If the goal of va_filerev is only to be able to notice file changes, then it seems redundant with other attributes we already have (va_mtime and va_ctime), and I don't think FSs need to actually store it (on disk or in memory) as it could be generated on-the-fly from them (taking the max).

But what UFS does (and ext2fs, and maybe some others) is to increment this value by 1 (i_modrev). Crucially, this has more value than generating a number from va_mtime and va_ctime, and I think is more true to the "revision" word implied by the field names.

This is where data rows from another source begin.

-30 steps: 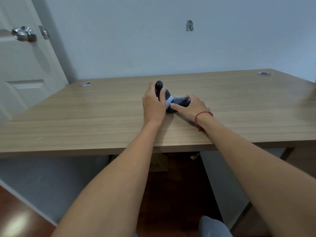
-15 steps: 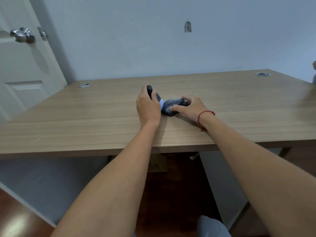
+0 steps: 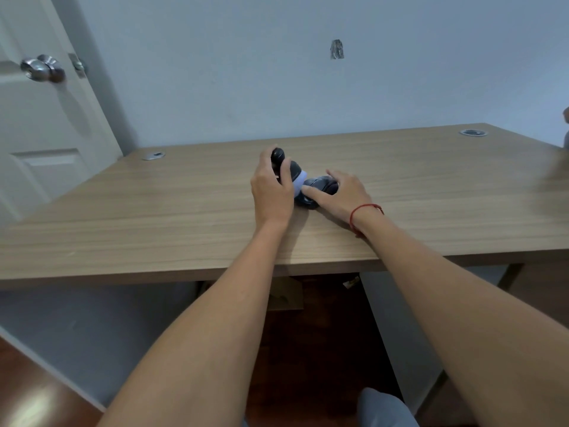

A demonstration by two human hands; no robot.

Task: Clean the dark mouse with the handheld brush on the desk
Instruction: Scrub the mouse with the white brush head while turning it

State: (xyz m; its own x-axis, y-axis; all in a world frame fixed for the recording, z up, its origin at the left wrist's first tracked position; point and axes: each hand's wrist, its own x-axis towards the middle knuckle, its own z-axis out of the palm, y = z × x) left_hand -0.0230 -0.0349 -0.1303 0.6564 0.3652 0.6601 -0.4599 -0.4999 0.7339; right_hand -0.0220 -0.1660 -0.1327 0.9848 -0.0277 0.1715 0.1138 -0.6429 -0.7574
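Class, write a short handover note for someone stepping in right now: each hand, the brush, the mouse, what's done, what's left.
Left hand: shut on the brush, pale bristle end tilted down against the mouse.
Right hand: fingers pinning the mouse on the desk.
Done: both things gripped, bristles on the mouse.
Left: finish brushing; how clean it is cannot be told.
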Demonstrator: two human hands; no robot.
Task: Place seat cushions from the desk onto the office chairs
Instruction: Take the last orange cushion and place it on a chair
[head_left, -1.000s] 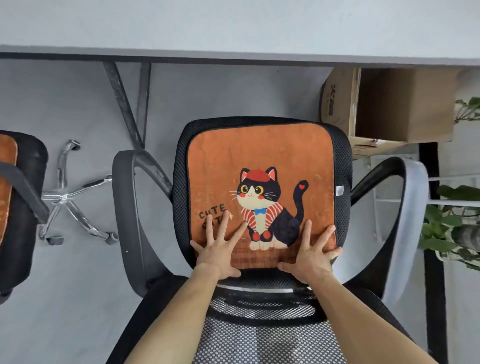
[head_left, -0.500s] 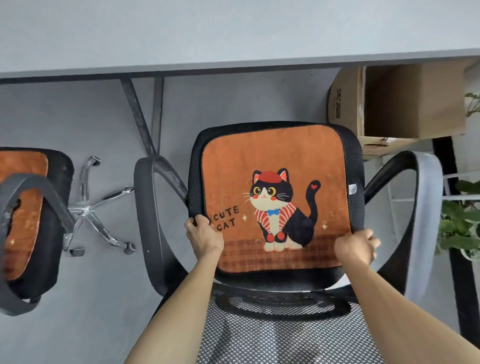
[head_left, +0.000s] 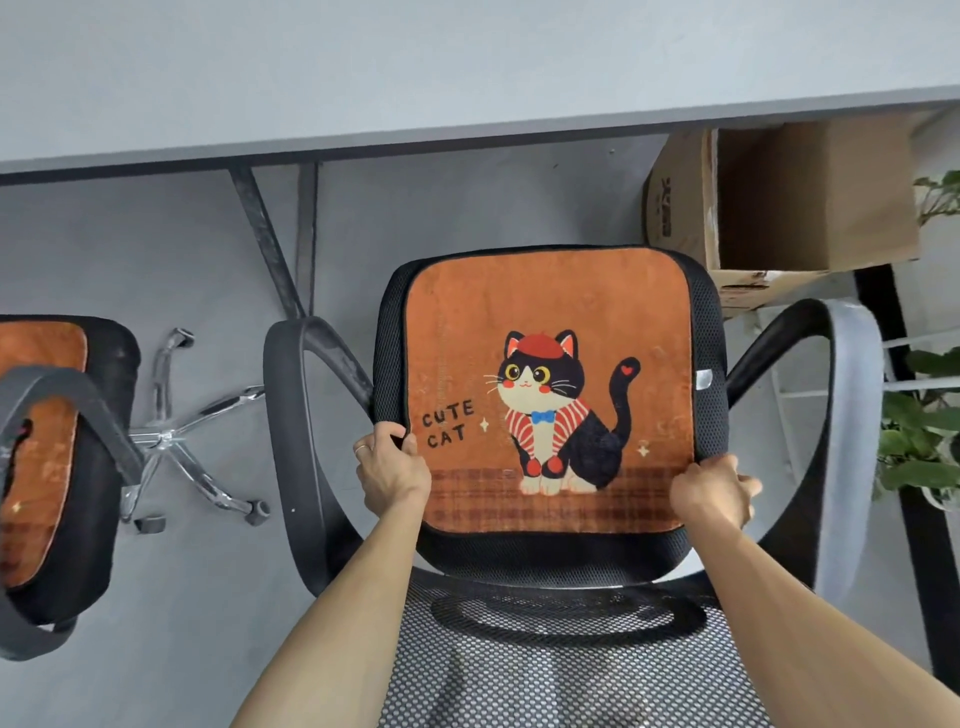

Having a number that increments by 1 at each change has more value since that gives the information of the number of modifications from the creation, which cannot be inferred in any way from the recorded times of last creation/modification. I think all filesystems should be changed to behave like this. Having the number of modifications could be useful, e.g., for statistics purposes.

We should probably reserve 0 for filesystems that do not support the feature, and have those that support it have new files start with a revision of 1, as well as old files on a cold start if the revision is not stored on disk.

This gives the possibility for remote clients to actually notice whether the revision is reliable at all (by testing if it is 0 or not) and to check if for some reason the revision went backwards after having grown (in which case, revision should not be assumed to be persistent).